When making texture sheets, I used a variety of things I found in my "hardware scraps" jars. These included the heads of screws and the tips of wire nuts (those things you use to protect the connection when you screw two electrical wires together). You can find all sorts of textures in a toolbox! Try sandpaper, for instance, for a nice, even texture-- useful for covering fingerprints.
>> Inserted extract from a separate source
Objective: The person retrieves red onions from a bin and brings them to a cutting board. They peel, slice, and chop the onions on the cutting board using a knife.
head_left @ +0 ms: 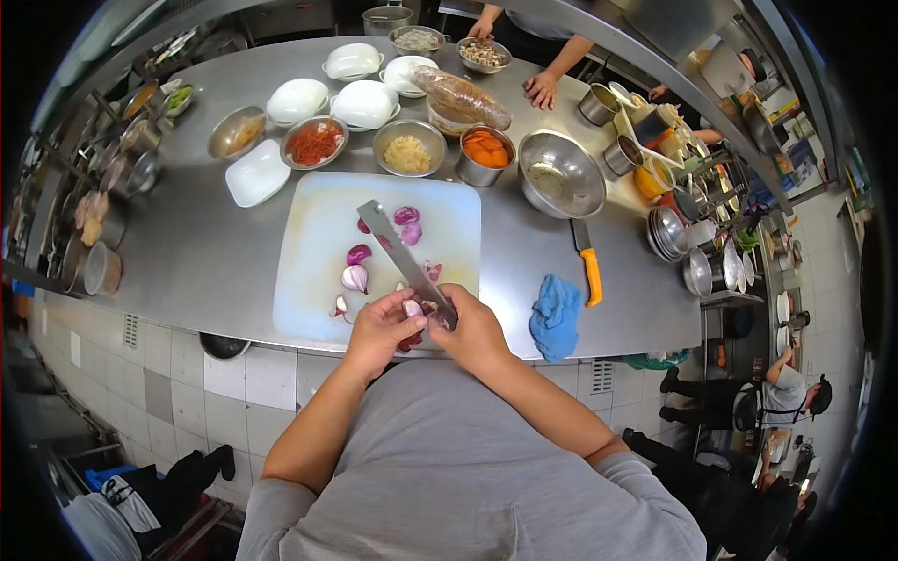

Another of my favorite texturing tools-- one I use a lot for faux metal and stone-- is a large metal medallion I bought at a sale at Claire's. The necklace itself was, IMHO, hideous. The medallion was about four or five times bigger than anything I'd ever actually wear, but the medallion has a great textured design that transfers easily to clay.
So, while you aren't likely to find the same exact medallion I have, you can still remember to keep clay and textures in mind the next time you're at a sale (or wandering through the junkyard, or rummaging through the attic, or... you get the idea). You can get cool textures for next to nothing! Look at "junk jewelry", children's small toys and trinkets, silverware (for the patterns on the handles), shoes (for the patterns in the treds), speaking of treds-- the tires on toy cars are a great possibility, and the list goes on!
For more information about texturizing tools, visit Polymer Clay Web's page on texturizers. One of these days, I'll get around to making more pages about texturizers and other found tools. It's on my list-- I promise! ;o) In fact, I'm in the process of writing a section about homemade stamps, which is certainly related to this subject.
At the bottom of that page, I've somehow failed to put any related links, I see. I'll have to remedy that. If there were a list of related links, this one would certainly be on it: Glass Attic: Texturing. Glass Attic is another excellent source for information about all things polymer clay. Sometimes there's so much information that it can be overwhelming, but it's a great place to browse for new ideas.